Every line of the data below needs to be reproduced exactly.

** PROVIDED RECORDS follows **

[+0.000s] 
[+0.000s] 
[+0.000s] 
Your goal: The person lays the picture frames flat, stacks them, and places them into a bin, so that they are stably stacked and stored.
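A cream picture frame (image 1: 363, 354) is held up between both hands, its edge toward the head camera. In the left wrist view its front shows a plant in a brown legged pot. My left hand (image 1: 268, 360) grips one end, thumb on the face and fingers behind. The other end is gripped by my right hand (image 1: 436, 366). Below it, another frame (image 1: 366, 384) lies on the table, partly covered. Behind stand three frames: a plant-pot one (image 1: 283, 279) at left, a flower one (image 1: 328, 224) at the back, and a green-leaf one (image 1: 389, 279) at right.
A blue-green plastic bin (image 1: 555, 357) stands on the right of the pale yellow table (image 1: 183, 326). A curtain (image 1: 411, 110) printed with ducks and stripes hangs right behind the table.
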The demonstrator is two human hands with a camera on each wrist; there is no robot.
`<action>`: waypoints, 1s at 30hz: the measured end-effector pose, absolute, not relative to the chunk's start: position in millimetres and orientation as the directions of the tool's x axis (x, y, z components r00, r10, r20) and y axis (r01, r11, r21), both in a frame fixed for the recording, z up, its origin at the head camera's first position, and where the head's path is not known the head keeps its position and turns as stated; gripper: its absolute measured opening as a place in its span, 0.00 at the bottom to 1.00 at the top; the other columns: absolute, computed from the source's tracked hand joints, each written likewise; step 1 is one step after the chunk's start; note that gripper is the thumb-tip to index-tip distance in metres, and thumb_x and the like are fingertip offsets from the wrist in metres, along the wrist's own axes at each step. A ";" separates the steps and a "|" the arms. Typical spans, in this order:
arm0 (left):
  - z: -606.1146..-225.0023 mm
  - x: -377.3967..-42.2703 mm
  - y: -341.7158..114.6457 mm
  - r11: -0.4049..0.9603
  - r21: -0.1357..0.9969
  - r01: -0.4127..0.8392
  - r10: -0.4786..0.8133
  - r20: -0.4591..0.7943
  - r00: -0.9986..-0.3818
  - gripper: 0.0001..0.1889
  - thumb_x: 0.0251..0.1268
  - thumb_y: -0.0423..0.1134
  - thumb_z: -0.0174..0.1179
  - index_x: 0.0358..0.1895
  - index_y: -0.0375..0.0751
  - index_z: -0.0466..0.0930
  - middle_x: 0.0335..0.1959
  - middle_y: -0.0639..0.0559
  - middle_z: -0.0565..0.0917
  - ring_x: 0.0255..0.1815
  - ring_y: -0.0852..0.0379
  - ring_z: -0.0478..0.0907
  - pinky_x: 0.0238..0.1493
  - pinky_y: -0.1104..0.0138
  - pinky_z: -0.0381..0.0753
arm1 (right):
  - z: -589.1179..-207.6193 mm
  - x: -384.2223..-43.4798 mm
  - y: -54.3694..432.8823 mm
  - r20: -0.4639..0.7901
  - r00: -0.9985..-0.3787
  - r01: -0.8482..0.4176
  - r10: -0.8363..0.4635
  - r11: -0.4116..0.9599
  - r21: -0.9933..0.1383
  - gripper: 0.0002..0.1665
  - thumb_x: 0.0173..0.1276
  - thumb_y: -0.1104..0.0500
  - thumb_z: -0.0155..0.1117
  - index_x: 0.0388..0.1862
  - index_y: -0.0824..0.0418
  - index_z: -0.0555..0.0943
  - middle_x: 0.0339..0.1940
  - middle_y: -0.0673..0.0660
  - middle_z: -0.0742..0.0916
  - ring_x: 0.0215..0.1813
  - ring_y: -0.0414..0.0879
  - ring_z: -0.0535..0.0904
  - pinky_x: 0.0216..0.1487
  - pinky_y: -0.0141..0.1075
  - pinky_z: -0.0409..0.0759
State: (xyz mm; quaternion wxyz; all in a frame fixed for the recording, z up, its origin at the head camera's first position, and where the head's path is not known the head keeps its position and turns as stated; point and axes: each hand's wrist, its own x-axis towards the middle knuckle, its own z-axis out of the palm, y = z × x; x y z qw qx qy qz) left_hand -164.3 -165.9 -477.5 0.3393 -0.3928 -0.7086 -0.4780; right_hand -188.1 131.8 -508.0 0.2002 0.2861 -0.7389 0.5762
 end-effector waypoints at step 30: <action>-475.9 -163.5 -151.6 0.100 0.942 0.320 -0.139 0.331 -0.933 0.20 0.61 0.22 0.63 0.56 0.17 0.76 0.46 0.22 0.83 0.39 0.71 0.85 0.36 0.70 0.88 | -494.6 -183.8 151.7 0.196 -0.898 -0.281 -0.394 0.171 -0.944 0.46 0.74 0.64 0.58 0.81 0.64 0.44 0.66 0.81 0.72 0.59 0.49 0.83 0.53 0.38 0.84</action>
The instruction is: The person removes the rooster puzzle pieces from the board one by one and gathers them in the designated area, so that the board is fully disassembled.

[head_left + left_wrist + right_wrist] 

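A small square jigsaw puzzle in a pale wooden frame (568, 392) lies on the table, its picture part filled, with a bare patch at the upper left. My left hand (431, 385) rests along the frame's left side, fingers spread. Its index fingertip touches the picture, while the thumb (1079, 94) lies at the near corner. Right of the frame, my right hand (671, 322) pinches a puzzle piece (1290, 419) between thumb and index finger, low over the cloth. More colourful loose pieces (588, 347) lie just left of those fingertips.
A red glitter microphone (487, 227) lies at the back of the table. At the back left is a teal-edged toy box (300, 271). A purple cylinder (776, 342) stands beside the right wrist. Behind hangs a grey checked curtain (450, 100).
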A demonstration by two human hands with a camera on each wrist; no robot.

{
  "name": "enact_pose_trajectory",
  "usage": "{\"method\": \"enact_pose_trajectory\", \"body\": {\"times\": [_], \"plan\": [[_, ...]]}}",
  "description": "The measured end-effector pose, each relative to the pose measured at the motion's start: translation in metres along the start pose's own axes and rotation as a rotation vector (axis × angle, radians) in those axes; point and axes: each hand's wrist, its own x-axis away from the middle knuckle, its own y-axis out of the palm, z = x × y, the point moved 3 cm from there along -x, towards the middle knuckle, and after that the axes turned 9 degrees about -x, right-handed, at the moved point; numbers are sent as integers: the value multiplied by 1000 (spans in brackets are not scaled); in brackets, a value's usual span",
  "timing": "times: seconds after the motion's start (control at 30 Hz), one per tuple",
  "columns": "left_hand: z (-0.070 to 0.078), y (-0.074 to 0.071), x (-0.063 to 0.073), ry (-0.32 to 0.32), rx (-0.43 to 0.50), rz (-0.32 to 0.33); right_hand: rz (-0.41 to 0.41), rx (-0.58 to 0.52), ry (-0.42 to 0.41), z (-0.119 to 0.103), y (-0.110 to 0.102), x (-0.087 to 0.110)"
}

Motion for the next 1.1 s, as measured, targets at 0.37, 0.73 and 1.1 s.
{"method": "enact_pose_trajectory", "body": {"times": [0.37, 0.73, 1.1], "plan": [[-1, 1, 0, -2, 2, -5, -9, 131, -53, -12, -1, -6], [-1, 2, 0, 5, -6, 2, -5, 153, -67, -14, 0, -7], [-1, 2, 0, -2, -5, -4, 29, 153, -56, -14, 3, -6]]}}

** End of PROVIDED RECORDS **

§ ANSWER AREA
[+0.000s] 
[+0.000s] 
[+0.000s] 
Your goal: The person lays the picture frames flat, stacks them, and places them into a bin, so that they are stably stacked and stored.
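A cream picture frame (image 1: 363, 354) is held up between both hands, its edge toward the head camera. In the left wrist view its front shows a plant in a brown legged pot. My left hand (image 1: 268, 360) grips one end, thumb on the face and fingers behind. The other end is gripped by my right hand (image 1: 436, 366). Below it, another frame (image 1: 366, 384) lies on the table, partly covered. Behind stand three frames: a plant-pot one (image 1: 283, 279) at left, a flower one (image 1: 328, 224) at the back, and a green-leaf one (image 1: 389, 279) at right.
A blue-green plastic bin (image 1: 555, 357) stands on the right of the pale yellow table (image 1: 183, 326). A curtain (image 1: 411, 110) printed with ducks and stripes hangs right behind the table.
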The demonstrator is two human hands with a camera on each wrist; there is no robot.
`<action>`: waypoints, 1s at 30hz: the measured end-effector pose, absolute, not relative to the chunk's start: position in millimetres and orientation as the directions of the tool's x axis (x, y, z components r00, r10, r20) and y axis (r01, r11, r21), both in a frame fixed for the recording, z up, its origin at the head camera's first position, and where the head's path is not known the head keeps its position and turns as stated; gripper: its absolute measured opening as a place in its span, 0.00 at the bottom to 1.00 at the top; the other columns: absolute, computed from the source's tracked hand joints, each written likewise; step 1 is one step after the chunk's start; note that gripper is the thumb-tip to index-tip distance in metres, and thumb_x and the like are fingertip offsets from the wrist in metres, along the wrist's own axes at each step. A ";" separates the steps and a "|" the arms. Typical spans, in this order:
arm0 (left):
  - z: -606.1146..-225.0023 mm
  - x: -377.3967..-42.2703 mm
  - y: -341.7158..114.6457 mm
  - r11: -0.4049..0.9603
  - r21: -0.1357..0.9969
  - r01: -0.4127..0.8392
  - r10: -0.4786..0.8133
  - r20: -0.4591..0.7943
  - r00: -0.9986..-0.3818
  - gripper: 0.0001..0.1889
  - thumb_x: 0.0251..0.1268
  - thumb_y: -0.0423..0.1134
  - thumb_z: -0.0174..0.1179
  - index_x: 0.0358..0.1895
  - index_y: -0.0375..0.0751
  - index_z: -0.0466..0.0930
  - middle_x: 0.0335..0.1959
  - middle_y: -0.0639..0.0559
  - middle_z: -0.0565..0.0917
  - ring_x: 0.0255..0.1815
  - ring_y: -0.0852..0.0379
  - ring_z: -0.0478..0.0907
  - pinky_x: 0.0238..0.1493
  - pinky_y: -0.1104..0.0138
  - pinky_z: -0.0381..0.0753
arm1 (right):
  - z: -589.1179..-207.6193 mm
  - x: -384.2223..-43.4798 mm
  - y: -54.3694..432.8823 mm
  - r20: -0.4639..0.7901
  - r00: -0.9985..-0.3787
  - r01: -0.8482..0.4176
  - r10: -0.8363..0.4635
  - r11: -0.4116..0.9599
  - r21: -0.9933..0.1383
  - gripper: 0.0002..0.1665
  - thumb_x: 0.0173..0.1276
  - thumb_y: -0.1104..0.0500
  - thumb_z: -0.0155..0.1117
  - index_x: 0.0388..0.1862
  - index_y: -0.0824..0.0418
  - index_z: -0.0555..0.0943
  - middle_x: 0.0339..0.1940
  - middle_y: -0.0673..0.0660
  - middle_z: -0.0742..0.0916
  - ring_x: 0.0215..0.1813
  - ring_y: -0.0414..0.0879
  - ring_z: -0.0535..0.0904
  - pinky_x: 0.0216..0.1487
  - pinky_y: -0.0141..0.1075
  - pinky_z: -0.0409..0.0759
State: (xyz mm; quaternion wxyz; all in a frame fixed for the recording, z up, its origin at the head camera's first position, and where the head's path is not known the head keeps its position and turns as stated; point and axes: each hand's wrist, its own x-axis towards the middle knuckle, its own z-axis out of the palm, y = z × x; x y z qw qx qy qz) left_hand -164.3 -165.9 -477.5 0.3393 -0.3928 -0.7086 -0.4780; right_hand -188.1 131.8 -508.0 0.2002 0.2861 -0.7389 0.5762
 end-effector waypoints at step 30: <action>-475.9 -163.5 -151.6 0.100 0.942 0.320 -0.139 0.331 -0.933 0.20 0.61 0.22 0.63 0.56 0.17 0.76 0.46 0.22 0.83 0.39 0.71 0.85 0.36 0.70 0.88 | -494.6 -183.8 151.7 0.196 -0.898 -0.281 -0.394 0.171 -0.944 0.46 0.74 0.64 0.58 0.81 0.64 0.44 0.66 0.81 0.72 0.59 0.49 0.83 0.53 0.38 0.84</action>
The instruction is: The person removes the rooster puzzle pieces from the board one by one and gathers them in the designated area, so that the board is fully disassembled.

[head_left + left_wrist + right_wrist] 

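A small square jigsaw puzzle in a pale wooden frame (568, 392) lies on the table, its picture part filled, with a bare patch at the upper left. My left hand (431, 385) rests along the frame's left side, fingers spread. Its index fingertip touches the picture, while the thumb (1079, 94) lies at the near corner. Right of the frame, my right hand (671, 322) pinches a puzzle piece (1290, 419) between thumb and index finger, low over the cloth. More colourful loose pieces (588, 347) lie just left of those fingertips.
A red glitter microphone (487, 227) lies at the back of the table. At the back left is a teal-edged toy box (300, 271). A purple cylinder (776, 342) stands beside the right wrist. Behind hangs a grey checked curtain (450, 100).
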A demonstration by two human hands with a camera on each wrist; no robot.

{
  "name": "enact_pose_trajectory",
  "usage": "{\"method\": \"enact_pose_trajectory\", \"body\": {\"times\": [_], \"plan\": [[_, ...]]}}",
  "description": "The measured end-effector pose, each relative to the pose measured at the motion's start: translation in metres along the start pose's own axes and rotation as a rotation vector (axis × angle, radians) in those axes; point and axes: each hand's wrist, its own x-axis away from the middle knuckle, its own y-axis out of the palm, z = x × y, the point moved 3 cm from there along -x, towards the middle knuckle, and after that the axes turned 9 degrees about -x, right-handed, at the moved point; numbers are sent as integers: the value multiplied by 1000 (spans in brackets are not scaled); in brackets, a value's usual span",
  "timing": "times: seconds after the motion's start (control at 30 Hz), one per tuple",
  "columns": "left_hand: z (-0.070 to 0.078), y (-0.074 to 0.071), x (-0.063 to 0.073), ry (-0.32 to 0.32), rx (-0.43 to 0.50), rz (-0.32 to 0.33); right_hand: rz (-0.41 to 0.41), rx (-0.58 to 0.52), ry (-0.42 to 0.41), z (-0.119 to 0.103), y (-0.110 to 0.102), x (-0.087 to 0.110)"
}

Motion for the next 1.1 s, as measured, targets at 0.37, 0.73 and 1.1 s.
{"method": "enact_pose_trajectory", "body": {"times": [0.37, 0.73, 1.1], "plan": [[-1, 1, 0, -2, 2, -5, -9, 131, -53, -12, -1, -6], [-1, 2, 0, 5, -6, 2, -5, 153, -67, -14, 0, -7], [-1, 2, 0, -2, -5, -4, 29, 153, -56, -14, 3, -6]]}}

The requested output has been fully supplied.